Now that you have voice, you have chat, you have all of these capabilities in taking Edge devices very close to a location. Keep what you need to keep for historical value on a server in a cloud somewhere, wherever, but give me my instant decision.
Separate compute and store the #Seagate model...
I started the idea of multi-tenancy for IoT, realistically multi-tenancy for data back in 2016. The basic idea is, we need to find the right way to get the maximum value out of the infrastructure we're building, and thereby not create even more sets of data about the same stuff. I have no idea if this is even possible, but I've used a similar model for infrastructure design and build in the past. What if you could work with manufacturers from an application standpoint to define data value prioritization and retention models that applied to specific operational environments like shop floor or manufacturing machines, to where you could apply a policy that could be defined for you. While it sounds great, the reason I think it would never work is that there's never been a time where somebody has said, "Well, can you be 100% certain that I'll never want to go back and look at that data?

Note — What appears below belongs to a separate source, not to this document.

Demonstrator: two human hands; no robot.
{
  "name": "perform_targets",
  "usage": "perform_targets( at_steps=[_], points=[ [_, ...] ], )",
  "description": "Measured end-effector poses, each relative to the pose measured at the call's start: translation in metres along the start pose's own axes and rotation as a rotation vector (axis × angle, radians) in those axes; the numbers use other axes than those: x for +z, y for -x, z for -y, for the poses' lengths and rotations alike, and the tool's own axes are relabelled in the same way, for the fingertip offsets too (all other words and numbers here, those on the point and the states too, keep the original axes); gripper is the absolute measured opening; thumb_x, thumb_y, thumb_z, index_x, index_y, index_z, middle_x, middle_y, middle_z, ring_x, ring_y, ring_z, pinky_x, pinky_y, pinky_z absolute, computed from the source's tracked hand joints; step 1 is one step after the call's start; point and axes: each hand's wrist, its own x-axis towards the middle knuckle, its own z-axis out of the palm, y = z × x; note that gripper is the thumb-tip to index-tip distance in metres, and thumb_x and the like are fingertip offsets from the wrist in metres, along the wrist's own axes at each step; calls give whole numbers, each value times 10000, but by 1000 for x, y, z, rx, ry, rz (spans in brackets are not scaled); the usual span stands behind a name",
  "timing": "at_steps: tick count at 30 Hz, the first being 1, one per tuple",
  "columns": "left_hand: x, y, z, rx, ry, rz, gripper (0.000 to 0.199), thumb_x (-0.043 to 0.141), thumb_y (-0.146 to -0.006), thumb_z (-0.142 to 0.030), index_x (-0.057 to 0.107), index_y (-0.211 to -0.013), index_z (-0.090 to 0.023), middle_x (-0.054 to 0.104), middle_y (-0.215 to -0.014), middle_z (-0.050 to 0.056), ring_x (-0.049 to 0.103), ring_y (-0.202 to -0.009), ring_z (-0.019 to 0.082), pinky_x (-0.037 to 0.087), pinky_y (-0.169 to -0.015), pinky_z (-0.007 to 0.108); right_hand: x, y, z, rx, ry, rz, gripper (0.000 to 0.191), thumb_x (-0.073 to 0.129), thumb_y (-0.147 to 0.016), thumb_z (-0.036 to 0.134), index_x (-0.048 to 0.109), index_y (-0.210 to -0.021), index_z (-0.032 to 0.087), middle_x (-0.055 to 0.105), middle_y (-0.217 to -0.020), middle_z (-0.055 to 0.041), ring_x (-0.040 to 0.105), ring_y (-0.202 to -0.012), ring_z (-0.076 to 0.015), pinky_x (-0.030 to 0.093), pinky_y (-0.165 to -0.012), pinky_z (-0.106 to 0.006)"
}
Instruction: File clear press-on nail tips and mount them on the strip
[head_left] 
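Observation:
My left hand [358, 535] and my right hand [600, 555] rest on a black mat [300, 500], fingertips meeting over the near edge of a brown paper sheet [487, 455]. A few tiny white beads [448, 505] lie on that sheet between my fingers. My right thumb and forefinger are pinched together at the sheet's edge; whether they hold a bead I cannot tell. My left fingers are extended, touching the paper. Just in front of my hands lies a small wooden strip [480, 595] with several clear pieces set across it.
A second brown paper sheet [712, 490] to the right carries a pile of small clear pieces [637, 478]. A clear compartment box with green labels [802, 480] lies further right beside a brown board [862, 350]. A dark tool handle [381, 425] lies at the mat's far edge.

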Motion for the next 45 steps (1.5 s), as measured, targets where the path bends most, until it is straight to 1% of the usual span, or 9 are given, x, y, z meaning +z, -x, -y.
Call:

Yeah. I agree with you. With regard to the multi-tenancy thing, Mark, you are brilliant and you foresaw a real problem.
There is a lot of information to digest in that, but I love the idea of the multi tenancy because it involves, in a commercial operation, supply chain, inventory control, GPS and the location of products in a line, all of the quality control that goes with it, all of this acquired metrics.
It’s about sifting through the ever-expanding mountain of data and reading out meaningful content.
More is NOT better. More is just more.
One of my preferred techniques is combining multiple pieces of data into single indexed results — i.e. making more into less and building digestible meaning.